→ **TASK BRIEF**
Could you repeat the entries below exactly, but only from the line with "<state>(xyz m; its" through the line with "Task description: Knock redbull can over", and without any picture?

→ **Records drawn from a dataset**
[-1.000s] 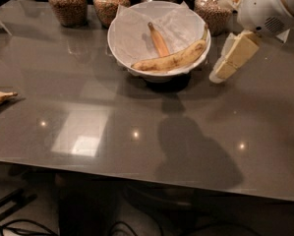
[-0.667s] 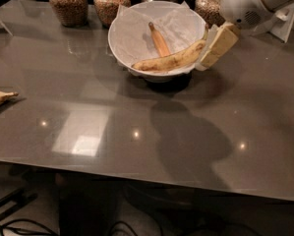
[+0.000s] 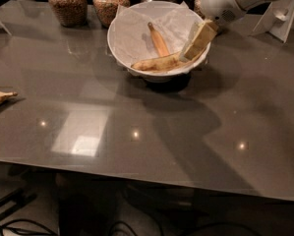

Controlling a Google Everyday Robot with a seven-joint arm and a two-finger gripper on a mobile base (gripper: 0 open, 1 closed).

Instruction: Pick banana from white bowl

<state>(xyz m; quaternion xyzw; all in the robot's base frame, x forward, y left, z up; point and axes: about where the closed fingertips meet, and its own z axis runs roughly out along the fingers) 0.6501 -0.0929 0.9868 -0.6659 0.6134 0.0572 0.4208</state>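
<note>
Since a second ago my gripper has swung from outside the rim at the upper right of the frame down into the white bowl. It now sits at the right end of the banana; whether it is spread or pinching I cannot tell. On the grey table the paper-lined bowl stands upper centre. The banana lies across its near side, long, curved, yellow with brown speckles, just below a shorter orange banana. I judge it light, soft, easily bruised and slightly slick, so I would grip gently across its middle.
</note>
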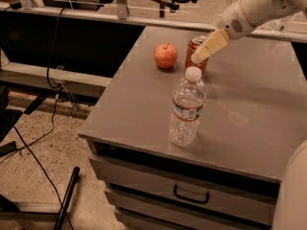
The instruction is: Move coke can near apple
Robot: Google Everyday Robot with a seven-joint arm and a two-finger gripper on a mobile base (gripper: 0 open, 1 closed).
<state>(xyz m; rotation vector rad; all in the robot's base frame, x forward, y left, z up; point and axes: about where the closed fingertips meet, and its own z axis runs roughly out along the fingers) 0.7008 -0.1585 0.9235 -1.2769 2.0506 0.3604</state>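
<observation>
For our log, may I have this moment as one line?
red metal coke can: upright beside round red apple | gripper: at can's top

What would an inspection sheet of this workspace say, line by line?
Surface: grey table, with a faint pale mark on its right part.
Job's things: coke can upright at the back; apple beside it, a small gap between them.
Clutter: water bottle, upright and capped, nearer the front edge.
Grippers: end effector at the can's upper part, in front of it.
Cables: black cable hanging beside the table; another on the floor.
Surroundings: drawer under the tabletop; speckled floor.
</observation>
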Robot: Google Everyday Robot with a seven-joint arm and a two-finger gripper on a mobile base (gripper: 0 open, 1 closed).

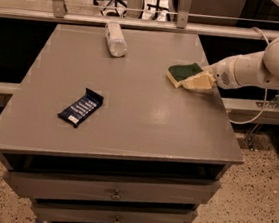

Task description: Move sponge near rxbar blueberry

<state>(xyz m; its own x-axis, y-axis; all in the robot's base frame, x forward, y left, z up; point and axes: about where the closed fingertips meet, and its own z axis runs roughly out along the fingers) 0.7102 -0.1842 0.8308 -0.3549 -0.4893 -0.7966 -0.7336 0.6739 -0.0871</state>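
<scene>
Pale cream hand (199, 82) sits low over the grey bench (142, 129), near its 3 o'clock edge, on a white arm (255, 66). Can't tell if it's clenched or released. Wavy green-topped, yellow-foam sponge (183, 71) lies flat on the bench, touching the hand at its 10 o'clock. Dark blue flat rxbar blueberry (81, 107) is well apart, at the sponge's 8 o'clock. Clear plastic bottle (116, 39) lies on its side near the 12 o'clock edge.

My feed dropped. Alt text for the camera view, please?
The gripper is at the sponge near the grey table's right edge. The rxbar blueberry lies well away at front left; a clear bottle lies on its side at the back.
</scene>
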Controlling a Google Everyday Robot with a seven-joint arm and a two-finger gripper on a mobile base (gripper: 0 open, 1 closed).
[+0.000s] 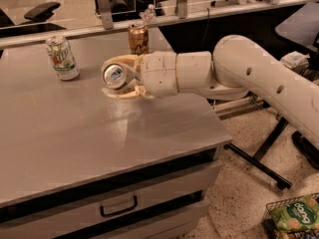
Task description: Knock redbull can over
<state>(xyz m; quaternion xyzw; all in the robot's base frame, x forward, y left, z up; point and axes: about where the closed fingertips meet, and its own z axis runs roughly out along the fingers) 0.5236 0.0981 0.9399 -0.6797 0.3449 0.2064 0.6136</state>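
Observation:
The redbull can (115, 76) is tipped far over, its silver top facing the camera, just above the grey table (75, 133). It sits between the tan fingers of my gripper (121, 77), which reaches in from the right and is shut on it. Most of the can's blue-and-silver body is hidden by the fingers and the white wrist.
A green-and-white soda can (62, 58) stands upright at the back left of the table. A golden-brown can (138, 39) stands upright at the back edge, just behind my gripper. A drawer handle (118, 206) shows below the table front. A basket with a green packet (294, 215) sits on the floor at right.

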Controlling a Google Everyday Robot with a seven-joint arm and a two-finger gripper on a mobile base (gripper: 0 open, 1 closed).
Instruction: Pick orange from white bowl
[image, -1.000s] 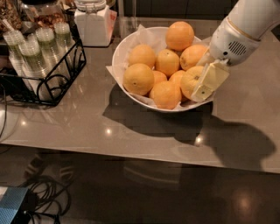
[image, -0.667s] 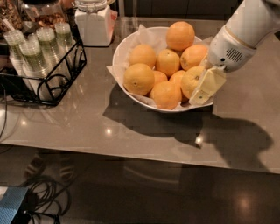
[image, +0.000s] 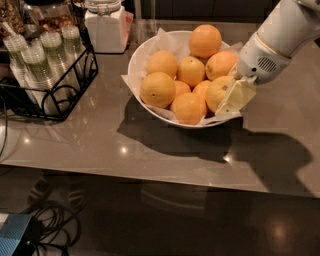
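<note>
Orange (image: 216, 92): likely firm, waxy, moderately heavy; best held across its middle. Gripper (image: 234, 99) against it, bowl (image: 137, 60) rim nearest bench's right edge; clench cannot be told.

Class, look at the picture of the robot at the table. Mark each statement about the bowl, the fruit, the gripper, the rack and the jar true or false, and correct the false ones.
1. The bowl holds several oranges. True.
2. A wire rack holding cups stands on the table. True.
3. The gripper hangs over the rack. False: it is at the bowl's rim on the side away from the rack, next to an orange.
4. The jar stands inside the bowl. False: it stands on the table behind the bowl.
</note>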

→ **SOLUTION FOR THIS PROBLEM**
<state>(xyz m; its own x-axis, y-axis; all in the robot's base frame, x forward, y left, z up; point and axes: about where the closed fingertips meet, and its own z axis runs roughly out along the fingers) 0.7102 -0.1842 0.8308 -0.3549 -0.4893 -0.7966 -0.7336 0.6739 -0.0871</state>
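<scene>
Pale cream hand (199, 82) sits low over the grey bench (142, 129), near its 3 o'clock edge, on a white arm (255, 66). Can't tell if it's clenched or released. Wavy green-topped, yellow-foam sponge (183, 71) lies flat on the bench, touching the hand at its 10 o'clock. Dark blue flat rxbar blueberry (81, 107) is well apart, at the sponge's 8 o'clock. Clear plastic bottle (116, 39) lies on its side near the 12 o'clock edge.

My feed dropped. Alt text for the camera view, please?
The gripper is at the sponge near the grey table's right edge. The rxbar blueberry lies well away at front left; a clear bottle lies on its side at the back.
</scene>
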Controlling a Google Everyday Robot with a seven-joint arm and a two-finger gripper on a mobile base (gripper: 0 open, 1 closed).
[+0.000s] 
Task description: Knock redbull can over

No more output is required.